Similarly, the Prosecution offers no compelling reason why they failed to provide the redacted DAS reports. The Court granted the Prosecution's motion for protective orders on February 24, permitting them to redact certain portions of the documents. They did not disclose the DAS reports until April 25. In their SCOC, filed April 25, they state the reason for their [*3]failure to turn them over for two months as "inadvertent error" and explain that they "inadvertently forgot to turn them over." While the Court does not expect the Prosecution to be perfect, it does need more than that to excuse a two-month delay in turning over documents already in their actual possession which were the subject of prior motion practice.
The Prosecution is correct in stating that Defendant was late filing her COC challenge: the Court ordered Defendant to file her motion by March 27, but she did not file until April 4. However, given that the challenge is meritorious, the Court declines to disregard the motion based on an eight-day delay. The Court notes that the period from March 13 is excludable time anyway, as Defendant requested a motion schedule. In calculating the includable time, the Court finds that the Prosecution is charged eighty-seven days from November 16, 2024, when the case commenced, until February 11, when the Prosecution filed two motions for protective orders.[FN4]
The Prosecution is also charged seventeen days from February 24, when the Court issued its decision on the motions, until March 13, when the Court set a motion schedule to challenge the COC. In total, the Prosecution is charged one hundred and four days.
CONCLUSION
Because the Prosecution has exceeded their ninety-day speedy trial limit, Defendant's motion to dismiss is granted (CPL §30.30[1][b]). Defendant's remaining contentions are rendered moot.
This constitutes the decision and order of the Court.
Dated: May 22, 2025
Hon. Joshua Glick, JCC
Footnotes
Footnote 1:The subject of the SCOC was
Giglio materials for the sole law enforcement official designated by the Prosecution as a testifying witness.
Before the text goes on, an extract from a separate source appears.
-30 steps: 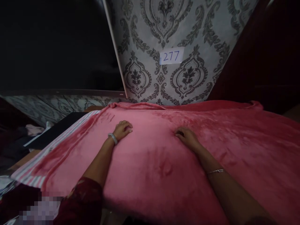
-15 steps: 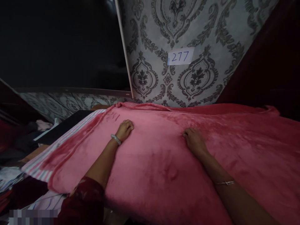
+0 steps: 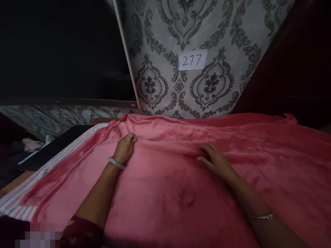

Footnote 2:The subject of the second SCOC was the redacted documents for which the Court granted protective orders.
Footnote 3:When the materials at issue, such as BWC, surveillance video, and dashboard camera footage, are exceptionally voluminous and despite diligent efforts, the Prosecution does not have actual possession of them, they are entitled to an additional thirty days without need for a motion (CPL §245.20(1)(a). Nevertheless, this carveout is inapplicable.
Footnote 4:Pursuant to CPL §245.70(7), motions for protective orders filed in good faith are deemed pre-trial motions for purposes of CPL §30.30(4)(a).